Hannut, Liège: Plopsaqua Hannuit-Landen; Water park; 2020/2021; Due to the COVID-19 pandemic measures only the 25 meter pool opens 11 December 2020. The rest of the water park followed on 9 June 2021.
The Netherlands: Coevorden, Drenthe; Plopsa Indoor Coevorden; Theme park; 2010; First Plopsa park outside of Belgium.
Germany: Haßloch, Rhineland-Palatinate; Plopsaland Deutschland; 2010 (1971); Opened in 1971, acquired in 2010 by Plopsa.

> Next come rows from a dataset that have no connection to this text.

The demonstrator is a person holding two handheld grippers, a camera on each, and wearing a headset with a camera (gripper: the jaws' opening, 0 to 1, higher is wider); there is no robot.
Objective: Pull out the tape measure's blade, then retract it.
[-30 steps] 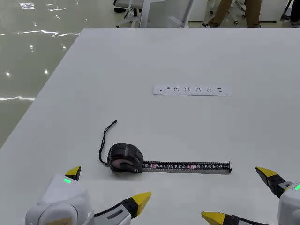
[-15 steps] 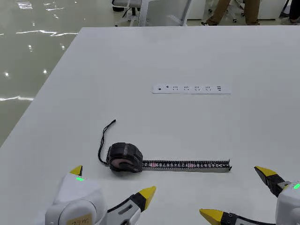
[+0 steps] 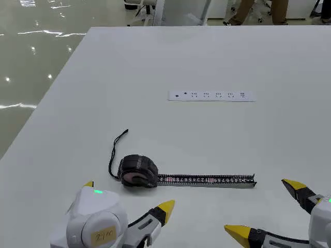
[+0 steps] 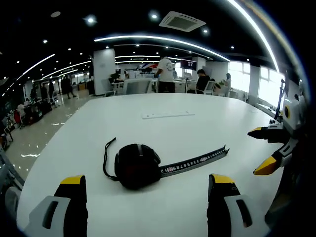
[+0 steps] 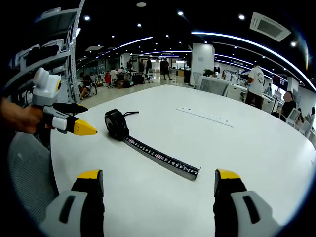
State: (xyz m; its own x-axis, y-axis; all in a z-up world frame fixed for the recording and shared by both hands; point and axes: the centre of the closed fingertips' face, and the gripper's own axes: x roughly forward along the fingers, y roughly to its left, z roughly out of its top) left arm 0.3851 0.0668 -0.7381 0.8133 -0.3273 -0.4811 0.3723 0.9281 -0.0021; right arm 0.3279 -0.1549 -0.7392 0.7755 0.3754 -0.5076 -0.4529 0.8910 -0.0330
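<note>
A black tape measure point(image 3: 137, 171) lies on the white table, its blade point(image 3: 207, 180) drawn out to the right and flat on the surface. A black wrist strap point(image 3: 116, 151) trails from its left side. My left gripper point(image 3: 128, 197) is open, just in front of the case; the case point(image 4: 137, 165) sits between and beyond its yellow-tipped jaws. My right gripper point(image 3: 269, 206) is open at the lower right, near the blade's end point(image 5: 193, 172). The case point(image 5: 116, 124) lies further off in the right gripper view. Neither gripper touches the tape.
A white power strip point(image 3: 211, 96) lies flat further back on the table point(image 3: 155, 77). The table's left edge drops to a glossy floor point(image 3: 31, 62). Chairs and people stand beyond the far edge.
My left gripper has shifted right, toward the tape case. The tape measure and blade lie as before; the right gripper has barely moved.
</note>
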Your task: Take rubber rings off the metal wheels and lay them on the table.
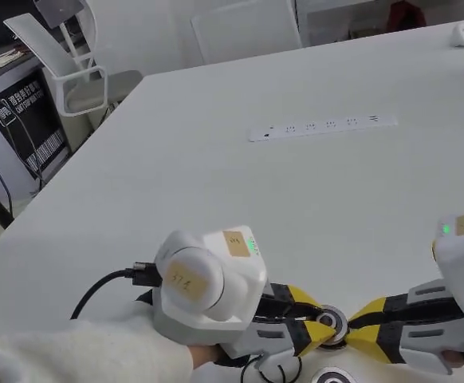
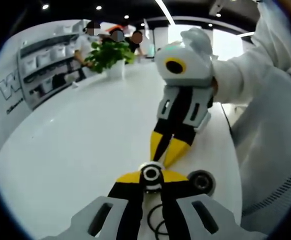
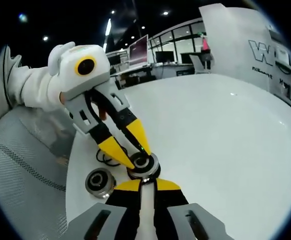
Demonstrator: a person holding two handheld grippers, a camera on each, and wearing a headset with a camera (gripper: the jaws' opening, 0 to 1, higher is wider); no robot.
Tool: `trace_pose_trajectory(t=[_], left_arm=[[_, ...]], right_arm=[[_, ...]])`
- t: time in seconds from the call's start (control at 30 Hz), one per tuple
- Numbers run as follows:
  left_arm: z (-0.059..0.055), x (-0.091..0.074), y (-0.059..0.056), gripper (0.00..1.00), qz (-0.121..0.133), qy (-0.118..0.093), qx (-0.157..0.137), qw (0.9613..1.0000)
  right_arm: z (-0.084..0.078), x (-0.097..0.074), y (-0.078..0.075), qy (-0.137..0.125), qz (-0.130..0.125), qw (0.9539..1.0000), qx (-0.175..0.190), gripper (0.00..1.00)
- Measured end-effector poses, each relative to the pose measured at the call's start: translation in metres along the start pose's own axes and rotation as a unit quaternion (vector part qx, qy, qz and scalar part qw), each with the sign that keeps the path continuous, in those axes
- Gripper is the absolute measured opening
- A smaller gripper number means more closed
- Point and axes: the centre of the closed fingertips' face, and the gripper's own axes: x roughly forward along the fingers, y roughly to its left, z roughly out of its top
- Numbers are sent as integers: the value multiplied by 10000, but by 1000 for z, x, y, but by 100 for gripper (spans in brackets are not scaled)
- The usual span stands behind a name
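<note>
A metal wheel with a dark rubber ring around it sits low between my two grippers. My left gripper is shut on it, its yellow tips either side of the wheel. From the opposite side my right gripper has its tips pinched together at the wheel's rim, on the ring. A second wheel lies on the table beside them, and also shows in the left gripper view and the right gripper view. Loose black rings lie under the left gripper.
The work sits at the near edge of a white table. A white power strip lies mid-table and a small white device sits at the far right. A white chair stands beyond the left edge.
</note>
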Motion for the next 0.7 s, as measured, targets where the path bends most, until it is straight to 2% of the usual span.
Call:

First Plopsa park in a non-Dutch speaking country.
Poland: Torzym, Lubusz; Majaland Kownaty; 2018; This theme park is owned for 21% by Plopsa and for 79% by Momentum Capital.
Warsaw, Masovia: Majaland Warsaw; 2022
Assets owned by third parties under a licence by Plopsa
Czech Republic: Prague; Majaland Praha; Theme park; 2021; This theme park is owned by TNI Group and Kaprain.

=== Investments ===
A list of all investments of the Plopsa Group in their current and new parks.

| Country | Resort/Park, City | Investment | Type | Opening | Cost | Note |
| Belgium | Plopsa Coo, Stavelot | The Smurfer | Attraction | 2022 |  | Rethematization of Halvar |
| Germany | Holiday Park Resort, Haßloch | Water playground | 2023 | €3.5 million |  |
| Poland | Majaland Gdańsk, Gdańsk |  | Theme park | 2023 | €20 million | This theme park is owned for 21% by Plopsa and for 79% by Momentum Capital. |
| Belgium | Plopsaland Resort, Adinkerke | Circus Bumba | Attraction | 2023 |  |  |
| Germany | Holiday Park Resort, Haßloch | Tomorrowland-themed area | 2024 | €15 million |  |
| Poland | Majaland Katowice,Katowice |  | Theme park | 2024 |  | This theme park is owned for 21% by Plopsa and for 79% by Momentum Capital. |
| Belgium | Plopsaland Resort, Adinkerke | Plopsa Village extension | Accommodation | 2024 | €30 million |  |
| Germany | Holiday Park Resort, Haßloch | Holiday Park Hotel | Accommodation | 2024 | €20 million |  |
| Holiday Wasserpark | Water park | 2025 | €22.5 million |  |
| Belgium | Plopsaqua Mechelen, Mechelen |  | 2025 | €50 million |  |
| Poland | Water park, Warsaw |  | Water park | T.B.D. |  | This water park is owned for 21% by Plopsa and for 79% by Momentum Capital. |

During a corruption investigation to a city official of The Hague in 2019 it was discovered that Plopsa was actively searching for a new site in The Netherlands to expand with a Plopsaqua and a possible second Plopsa Indoor. During an interview with RTL Nieuws Steve van den Kerkhof confirmed this and that Plopsa was in talks with the city of The Hague, but that they were also investigating other sites in The Netherlands. Since the interview no updates were given to the Dutch expansion.